WORK ORDER: Find each line below where the word "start" occurs, and copy it.

-- SOURCE MATERIAL follows --

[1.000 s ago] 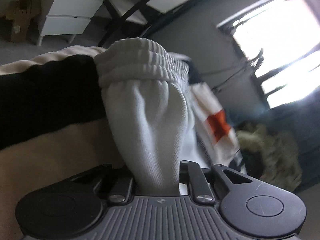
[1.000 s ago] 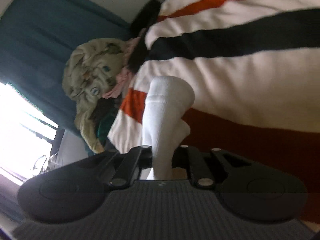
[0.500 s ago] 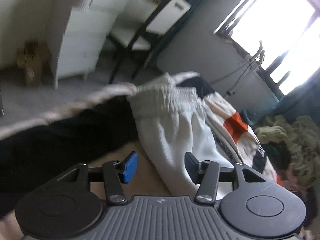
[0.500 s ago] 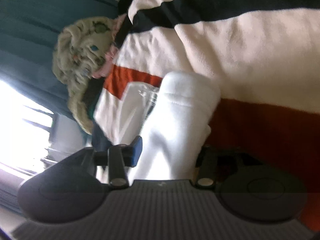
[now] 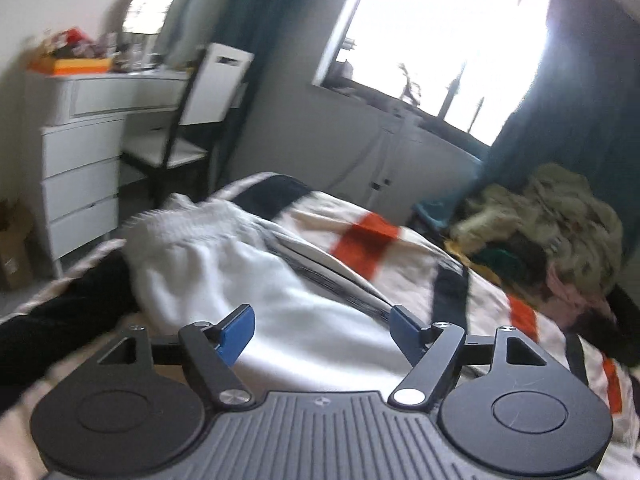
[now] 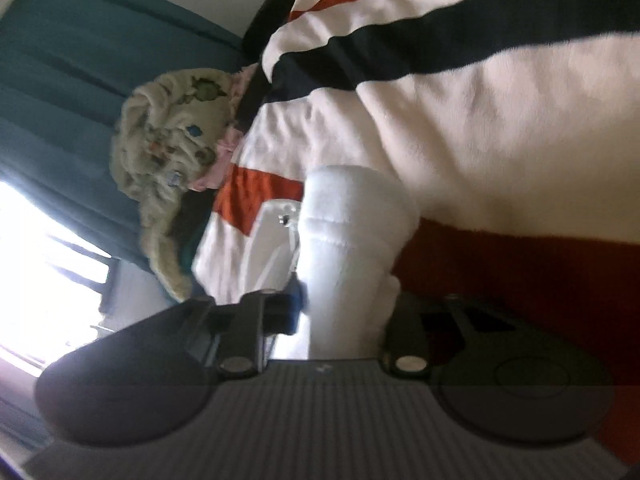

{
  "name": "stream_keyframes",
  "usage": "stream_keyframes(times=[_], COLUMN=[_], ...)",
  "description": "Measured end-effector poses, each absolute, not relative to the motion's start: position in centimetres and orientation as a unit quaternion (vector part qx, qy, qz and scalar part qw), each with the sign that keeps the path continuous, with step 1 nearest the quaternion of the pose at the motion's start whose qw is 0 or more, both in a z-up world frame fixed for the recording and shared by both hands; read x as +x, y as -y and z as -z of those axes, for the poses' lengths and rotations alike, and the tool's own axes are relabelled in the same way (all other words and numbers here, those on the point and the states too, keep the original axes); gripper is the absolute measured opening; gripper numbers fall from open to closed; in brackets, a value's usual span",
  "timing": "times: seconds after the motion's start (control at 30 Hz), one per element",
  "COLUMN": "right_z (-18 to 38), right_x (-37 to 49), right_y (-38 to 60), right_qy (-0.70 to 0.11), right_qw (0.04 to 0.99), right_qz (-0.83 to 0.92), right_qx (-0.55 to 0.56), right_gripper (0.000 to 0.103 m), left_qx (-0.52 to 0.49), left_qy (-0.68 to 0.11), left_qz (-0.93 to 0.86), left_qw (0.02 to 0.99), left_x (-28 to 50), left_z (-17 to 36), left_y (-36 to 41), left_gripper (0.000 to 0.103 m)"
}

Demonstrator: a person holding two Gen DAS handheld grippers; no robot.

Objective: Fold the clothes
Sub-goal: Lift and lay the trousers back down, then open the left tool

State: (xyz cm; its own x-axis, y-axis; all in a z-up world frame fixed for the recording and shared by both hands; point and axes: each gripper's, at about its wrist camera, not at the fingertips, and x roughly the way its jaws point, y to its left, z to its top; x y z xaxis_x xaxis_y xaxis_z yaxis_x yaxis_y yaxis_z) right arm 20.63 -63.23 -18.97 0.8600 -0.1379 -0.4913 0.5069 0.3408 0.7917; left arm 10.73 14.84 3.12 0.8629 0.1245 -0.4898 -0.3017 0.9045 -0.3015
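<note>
A white garment point(image 5: 240, 272) with a ribbed waistband lies on the striped cream, black and orange blanket point(image 5: 368, 236). My left gripper point(image 5: 322, 320) hovers above it, jaws wide and still opening; nothing is between its blue pads point(image 5: 240, 328). In the right wrist view, a rolled end of the white garment point(image 6: 352, 232) stands up between the fingers of my right gripper point(image 6: 348, 312). Those jaws are closing, and the fabric fills the gap and hides the right pad. The blanket point(image 6: 480, 140) lies behind it.
A heap of unfolded clothes point(image 5: 552, 220) sits at the far right of the bed, also seen as a heap point(image 6: 172, 140) in the right view. A white dresser point(image 5: 80, 168) and a chair point(image 5: 192, 120) stand left, a bright window point(image 5: 440, 40) behind.
My left gripper let go of the white garment, opened wide, rose and rolled level. My right gripper opened around its end of the garment and has narrowed on it again.
</note>
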Motion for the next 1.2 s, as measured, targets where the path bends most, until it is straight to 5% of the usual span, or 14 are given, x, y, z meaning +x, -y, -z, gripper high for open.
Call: stream_keyframes(times=[0.33,0.53,0.83,1.03,1.2], right_z=[15.6,10.0,2.2,6.7,15.1], right_x=[20.6,21.4,20.0,18.5,18.7], right_y=[61.4,56.4,39.1,24.0,16.1], right_qy=[-0.154,-0.117,-0.015,-0.033,-0.157], right_qw=[0.853,0.926,0.994,0.996,0.963], right_qz=[0.201,0.171,0.051,-0.071,-0.159], right_qx=[0.456,0.316,0.095,-0.051,-0.151], right_gripper=[0.024,0.024,0.018,0.018,0.018], left_qx=[-0.027,-0.014,-0.064,-0.122,-0.134], left_qy=[-0.288,-0.343,-0.318,-0.294,-0.293], left_qz=[-0.029,-0.043,-0.064,-0.070,-0.069], left_qw=[0.957,0.938,0.944,0.945,0.944], left_x=[14.1,15.6,14.9,14.4,14.3], left_z=[2.3,5.3,3.5,2.3,2.2], left_y=[-4.0,-3.5,-6.1,-8.0,-8.2], left_gripper=[0.082,0.082,0.082,0.082,0.082])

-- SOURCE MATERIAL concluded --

FINAL ANSWER:
  "description": "Measured end-effector poses, each absolute, not relative to the motion's start: position in centimetres and orientation as a unit quaternion (vector part qx, qy, qz and scalar part qw), each with the sign that keeps the path continuous, with step 1 nearest the quaternion of the pose at the motion's start whose qw is 0 or more, both in a z-up world frame fixed for the recording and shared by both hands; read x as +x, y as -y and z as -z of those axes, for the poses' lengths and rotations alike, and the tool's own axes are relabelled in the same way (all other words and numbers here, those on the point and the states too, keep the original axes); gripper is the absolute measured opening; gripper numbers fall from open to closed; in brackets, a value's usual span",
  "timing": "times: seconds after the motion's start (control at 30 Hz), one per element",

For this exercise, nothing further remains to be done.